[pypy-commit] pypy stmgc-c7: Finish the draft

Wed May 7 11:54:55 CEST 2014

Author: Armin Rigo <arigo at tunes.org>
Branch: stmgc-c7
Changeset: r71363:ece1fe3fcadc
Date: 2014-05-07 11:54 +0200
http://bitbucket.org/pypy/pypy/changeset/ece1fe3fcadc/

Log:	Finish the draft

diff --git a/pypy/doc/stm.rst b/pypy/doc/stm.rst
--- a/pypy/doc/stm.rst
+++ b/pypy/doc/stm.rst
@@ -129,7 +129,6 @@
 
 .. _`report bugs`: https://bugs.pypy.org/
 .. __: https://bitbucket.org/pypy/pypy/raw/stmgc-c7/rpython/translator/stm/src_stm/stm/core.h
-.. __: 
 
 
 
@@ -268,11 +267,13 @@
 common case of acquiring several locks in nested order, they will all be
 elided by the same transaction.
 
+.. _`software lock elision`: https://www.repository.cam.ac.uk/handle/1810/239410
+
 
 Atomic sections, Transactions, etc.: a better way to write parallel programs
 ----------------------------------------------------------------------------
 
-(This section describes locks as we plan to implement them, but also
+(This section is based on locks as we plan to implement them, but also
 works with the existing atomic sections.)
 
 In the cases where elision works, the block of code can run in parallel
@@ -285,14 +286,6 @@
 thread-unfriendly code because of this global lock, actually the
 underlying system is able to make it run on multiple cores anyway.
 
-...
-
-``pypy-stm`` enables a better programming model whereby you can run
-non-threaded programs on multiple cores, simply by starting multiple
-threads but running each of them protected by the same lock.  (Note that
-"protected by the same lock" means right now "they are all protected by
-``__pypy__.thread.atomic``", but this might change in the future.)
-
 This capability can be hidden in a library or in the framework you use;
 the end user's code does not need to be explicitly aware of using
 threads.  For a simple example of this, there is `transaction.py`_ in
@@ -331,6 +324,8 @@
 .. _OpenMP: http://en.wikipedia.org/wiki/OpenMP
 
 
+.. _`transactional_memory`:
+
 API of transactional_memory
 ---------------------------
 
@@ -357,7 +352,11 @@
 
 The ``__pypy__.thread`` submodule is a built-in module of PyPy that
 contains a few internal built-in functions used by the
-``transactional_memory`` module.
+``transactional_memory`` module, plus the following:
+    
+* ``__pypy__.thread.atomic``: a context manager to run a block in
+  fully atomic mode, without "releasing the GIL".  (May be eventually
+  removed?)
 
 * ``__pypy__.thread.signals_enabled``: a context manager that runs its
   block with signals enabled.  By default, signals are only enabled in
@@ -367,171 +366,82 @@
   his code to run elsewhere than in the main thread.
 
 
+.. _contention:
+
 Conflicts
 ---------
 
 Based on Software Transactional Memory, the ``pypy-stm`` solution is
-prone to "conflicts".  The basic idea is that threads execute their code
+prone to "conflicts".  To repeat the basic idea, threads execute their code
 speculatively, and at known points (e.g. between bytecodes) they
 coordinate with each other to agree on which order their respective
 actions should be "committed", i.e. become globally visible.  Each
-duration of time between two commit-points is called a "transaction"
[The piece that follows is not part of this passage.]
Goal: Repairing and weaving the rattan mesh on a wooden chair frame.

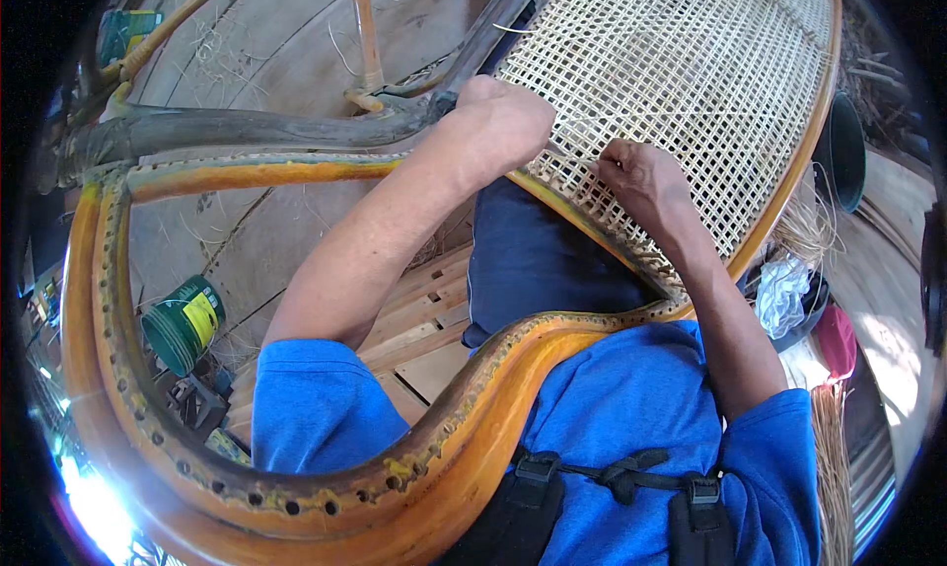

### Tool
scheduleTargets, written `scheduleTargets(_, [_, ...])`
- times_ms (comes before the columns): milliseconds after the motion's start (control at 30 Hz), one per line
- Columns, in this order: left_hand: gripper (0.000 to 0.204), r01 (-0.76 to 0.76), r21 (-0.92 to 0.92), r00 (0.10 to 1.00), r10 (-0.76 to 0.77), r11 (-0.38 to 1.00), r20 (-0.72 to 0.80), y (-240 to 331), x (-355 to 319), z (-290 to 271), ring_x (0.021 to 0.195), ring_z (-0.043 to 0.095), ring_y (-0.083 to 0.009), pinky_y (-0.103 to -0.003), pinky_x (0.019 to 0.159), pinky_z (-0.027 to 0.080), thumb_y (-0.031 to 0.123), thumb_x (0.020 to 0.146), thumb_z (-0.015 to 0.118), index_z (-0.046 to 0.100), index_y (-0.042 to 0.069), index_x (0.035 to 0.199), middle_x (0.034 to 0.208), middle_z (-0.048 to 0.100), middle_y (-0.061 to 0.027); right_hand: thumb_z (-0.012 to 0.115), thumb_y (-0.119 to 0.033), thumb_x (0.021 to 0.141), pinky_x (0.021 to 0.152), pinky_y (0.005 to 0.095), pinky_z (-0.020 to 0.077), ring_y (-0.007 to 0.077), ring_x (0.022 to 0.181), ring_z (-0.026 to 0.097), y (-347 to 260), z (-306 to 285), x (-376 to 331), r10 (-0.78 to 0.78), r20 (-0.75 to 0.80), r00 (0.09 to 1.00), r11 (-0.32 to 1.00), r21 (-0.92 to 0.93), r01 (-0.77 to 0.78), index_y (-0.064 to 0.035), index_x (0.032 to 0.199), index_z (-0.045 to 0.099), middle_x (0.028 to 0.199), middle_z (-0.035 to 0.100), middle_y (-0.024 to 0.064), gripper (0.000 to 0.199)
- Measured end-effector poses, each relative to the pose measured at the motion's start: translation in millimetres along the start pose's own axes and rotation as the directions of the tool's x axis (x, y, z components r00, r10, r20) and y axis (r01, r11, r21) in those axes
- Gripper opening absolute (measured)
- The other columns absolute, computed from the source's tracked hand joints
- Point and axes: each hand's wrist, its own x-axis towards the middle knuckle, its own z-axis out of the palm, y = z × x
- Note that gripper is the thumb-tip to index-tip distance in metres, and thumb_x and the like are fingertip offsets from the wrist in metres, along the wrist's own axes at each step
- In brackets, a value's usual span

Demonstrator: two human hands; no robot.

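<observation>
A woven cane panel (681,82) with an open lattice fills a curved wooden frame (789,186) above my lap. My left hand (508,122) is closed at the panel's near left edge, its fingers curled away, so what they grip is hidden. Just right of it, my right hand (646,181) pinches a thin cane strand (574,158) low over the weave. That strand spans the short gap between both hands. A drilled, orange-brown wooden rail (473,378) curves across in front of my body, with a row of small holes along it.
A dark wooden bar (266,130) joins the frame on the left. Below it stands a green bucket (184,324) on the floor. To the right are a dark bucket (841,151), loose cane strands (804,226), a clear plastic bag (781,295) and a bundle of long fibres (834,457).
</observation>
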Motion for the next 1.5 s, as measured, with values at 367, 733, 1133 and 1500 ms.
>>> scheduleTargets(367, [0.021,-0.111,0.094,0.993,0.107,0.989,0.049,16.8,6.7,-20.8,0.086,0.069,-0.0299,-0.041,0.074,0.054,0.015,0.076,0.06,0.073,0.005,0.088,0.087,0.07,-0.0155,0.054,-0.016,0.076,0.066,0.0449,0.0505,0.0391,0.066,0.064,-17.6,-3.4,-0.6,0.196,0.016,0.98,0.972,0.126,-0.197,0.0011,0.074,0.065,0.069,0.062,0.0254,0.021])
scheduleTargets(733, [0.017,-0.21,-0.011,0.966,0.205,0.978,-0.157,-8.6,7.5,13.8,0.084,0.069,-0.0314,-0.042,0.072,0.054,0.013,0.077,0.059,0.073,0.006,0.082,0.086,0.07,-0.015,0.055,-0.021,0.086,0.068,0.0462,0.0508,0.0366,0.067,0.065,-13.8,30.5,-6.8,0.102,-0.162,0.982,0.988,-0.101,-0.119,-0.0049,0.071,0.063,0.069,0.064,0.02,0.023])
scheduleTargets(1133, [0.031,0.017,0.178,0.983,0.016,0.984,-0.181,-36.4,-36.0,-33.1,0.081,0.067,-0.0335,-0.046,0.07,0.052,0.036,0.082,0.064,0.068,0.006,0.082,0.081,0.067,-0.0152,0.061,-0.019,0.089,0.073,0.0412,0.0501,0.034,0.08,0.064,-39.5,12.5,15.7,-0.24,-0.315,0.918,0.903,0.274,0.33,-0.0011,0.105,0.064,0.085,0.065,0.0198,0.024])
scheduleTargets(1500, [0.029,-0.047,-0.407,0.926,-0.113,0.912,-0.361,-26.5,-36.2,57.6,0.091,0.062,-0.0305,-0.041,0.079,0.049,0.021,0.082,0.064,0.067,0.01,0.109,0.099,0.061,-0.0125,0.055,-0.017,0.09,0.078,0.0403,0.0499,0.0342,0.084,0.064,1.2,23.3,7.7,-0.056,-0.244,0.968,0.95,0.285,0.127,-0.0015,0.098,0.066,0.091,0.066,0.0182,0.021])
-(this is related to, but slightly different from, the transactions
-above).
+duration of time between two commit-points is called a transaction.
 
 A conflict occurs when there is no consistent ordering.  The classical
 example is if two threads both tried to change the value of the same
 global variable.  In that case, only one of them can be allowed to
 proceed, and the other one must be either paused or aborted (restarting
-the transaction).
-
-
-
-
-
-
-
-
-
-
-Implementation
-==============
-
-
-
-.. __: Parallelization_
-
-
-Parallelization
-===============
+the transaction).  If this occurs too often, parallelization fails.
 
 How much actual parallelization a multithreaded program can see is a bit
-subtle.  Basically, a program not using ``thread.atomic`` or using it
-for very short amounts of time will parallelize almost freely.  However,
-using ``thread.atomic`` for longer periods of time comes with less
-obvious rules.  The exact details may vary from version to version, too,
-until they are a bit more stabilized.  Here is an overview.
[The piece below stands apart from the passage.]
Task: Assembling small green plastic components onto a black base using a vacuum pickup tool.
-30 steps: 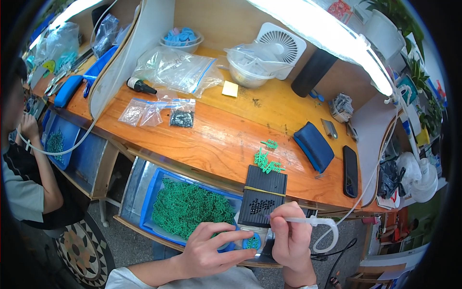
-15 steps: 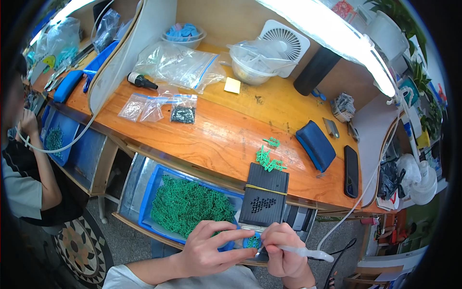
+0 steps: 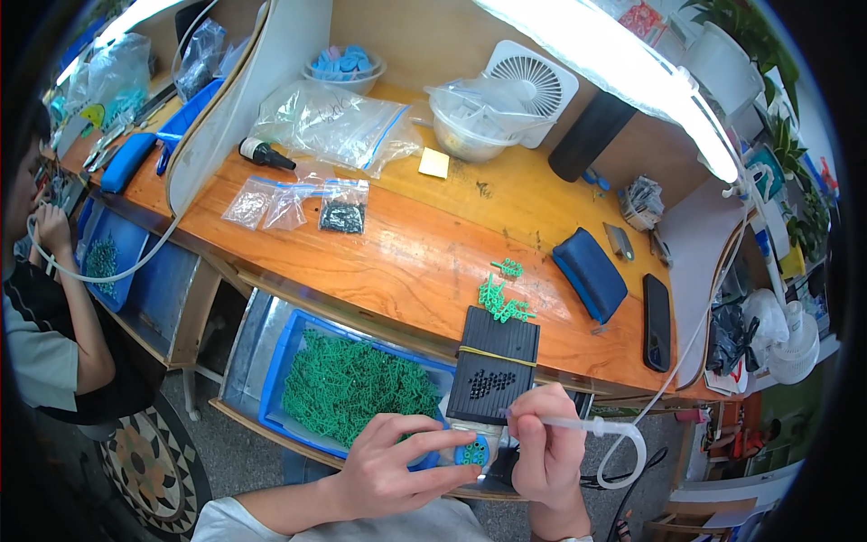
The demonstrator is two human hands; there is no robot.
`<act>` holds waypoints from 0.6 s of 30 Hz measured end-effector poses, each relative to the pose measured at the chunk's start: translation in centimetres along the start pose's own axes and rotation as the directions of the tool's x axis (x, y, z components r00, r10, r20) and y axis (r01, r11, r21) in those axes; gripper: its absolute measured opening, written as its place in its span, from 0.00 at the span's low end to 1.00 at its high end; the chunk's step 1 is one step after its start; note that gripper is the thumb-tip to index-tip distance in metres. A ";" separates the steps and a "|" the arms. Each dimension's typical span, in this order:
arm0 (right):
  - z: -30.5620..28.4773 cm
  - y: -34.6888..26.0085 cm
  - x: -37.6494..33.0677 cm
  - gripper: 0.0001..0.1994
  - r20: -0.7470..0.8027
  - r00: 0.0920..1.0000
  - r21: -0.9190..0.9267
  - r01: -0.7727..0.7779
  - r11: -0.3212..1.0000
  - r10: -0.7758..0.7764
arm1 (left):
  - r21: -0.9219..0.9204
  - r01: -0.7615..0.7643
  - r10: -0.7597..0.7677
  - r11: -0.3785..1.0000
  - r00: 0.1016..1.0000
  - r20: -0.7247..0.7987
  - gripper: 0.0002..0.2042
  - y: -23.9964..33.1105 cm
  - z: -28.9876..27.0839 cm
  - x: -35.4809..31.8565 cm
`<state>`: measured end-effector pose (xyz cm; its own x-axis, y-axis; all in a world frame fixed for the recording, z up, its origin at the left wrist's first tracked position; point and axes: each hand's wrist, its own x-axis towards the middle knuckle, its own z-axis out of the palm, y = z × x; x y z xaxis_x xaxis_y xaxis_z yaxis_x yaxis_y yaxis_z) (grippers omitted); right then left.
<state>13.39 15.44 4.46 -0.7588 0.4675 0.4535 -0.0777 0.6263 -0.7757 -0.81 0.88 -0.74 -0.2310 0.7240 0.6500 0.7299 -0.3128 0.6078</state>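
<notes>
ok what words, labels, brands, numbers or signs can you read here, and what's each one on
Clear zip-top bag: dark handwriting, too unclear to quote.
Black bottle: pale label, too small to read.
Nothing else legible.

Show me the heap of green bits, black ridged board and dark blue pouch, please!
Heap of green bits (image 3: 361, 384): head view, its middle.
Black ridged board (image 3: 499, 334): head view, bare upper part.
Dark blue pouch (image 3: 589, 275): head view, middle of its upper face.
</notes>
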 end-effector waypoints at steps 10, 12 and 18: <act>0.3 -0.6 1.3 0.04 -0.007 0.991 -0.090 -0.135 0.987 0.135 | -0.001 0.004 -0.004 1.000 1.000 0.000 0.14 0.0 -0.1 -0.1; 0.2 -0.6 0.7 0.04 -0.014 0.987 -0.050 -0.163 0.985 0.163 | -0.029 0.035 -0.035 0.999 0.999 0.006 0.12 0.1 -0.2 -0.1; 0.6 -1.5 -0.7 0.11 0.118 0.990 0.141 -0.092 0.986 0.075 | -0.053 0.047 -0.048 0.998 0.999 -0.019 0.11 0.1 0.1 -0.1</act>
<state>13.70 13.80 5.06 -0.8336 0.4363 0.3386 -0.0982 0.4863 -0.8683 -0.65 0.84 -0.73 -0.2777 0.7265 0.6286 0.6833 -0.3105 0.6608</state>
+subtle.  Basically, a program not using ``__pypy__.thread.atomic`` or
+eliding locks, or doing so for very short amounts of time, will
+parallelize almost freely (as long as it's not some artificial example
+where, say, all threads try to increase the same global counter and do
+nothing else).
 
-Each thread is actually running as a sequence of "transactions", which
-are separated by "transaction breaks".  The execution of the whole
-multithreaded program works as if all transactions were serialized.  The
-transactions are actually running in parallel, but this is invisible.
+However, using if the program requires longer transactions, it comes
+with less obvious rules.  The exact details may vary from version to
+version, too, until they are a bit more stabilized.  Here is an
+overview.
 
-This parallelization works as long as two principles are respected.  The
+Parallelization works as long as two principles are respected.  The
 first one is that the transactions must not *conflict* with each other.
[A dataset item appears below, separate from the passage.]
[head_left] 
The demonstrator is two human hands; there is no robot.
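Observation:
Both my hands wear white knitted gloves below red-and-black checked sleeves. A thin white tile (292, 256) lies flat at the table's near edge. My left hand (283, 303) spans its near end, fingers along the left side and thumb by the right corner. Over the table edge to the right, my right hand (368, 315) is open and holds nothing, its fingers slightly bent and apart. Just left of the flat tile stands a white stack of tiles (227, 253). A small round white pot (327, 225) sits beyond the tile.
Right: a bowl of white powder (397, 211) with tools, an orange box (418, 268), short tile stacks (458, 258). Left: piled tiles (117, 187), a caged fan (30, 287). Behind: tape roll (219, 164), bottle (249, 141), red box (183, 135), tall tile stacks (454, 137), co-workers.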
 The most obvious sources of conflicts are threads that all increment a
 global shared counter, or that all store the result of their
 computations into the same list --- or, more subtly, that all ``pop()``
 the work to do from the same list, because that is also a mutation of
 the list.  (It is expected that some STM-aware library will eventually
-be designed to help with sharing problems, like a STM-aware list or
-queue.)
+be designed to help with conflict problems, like a STM-aware queue.)
 
 A conflict occurs as follows: when a transaction commits (i.e. finishes
 successfully) it may cause other transactions that are still in progress
 to abort and retry.  This is a waste of CPU time, but even in the worst
 case senario it is not worse than a GIL, because at least one
-transaction succeeded (so we get at worst N-1 CPUs doing useless jobs
-and 1 CPU doing a job that commits successfully).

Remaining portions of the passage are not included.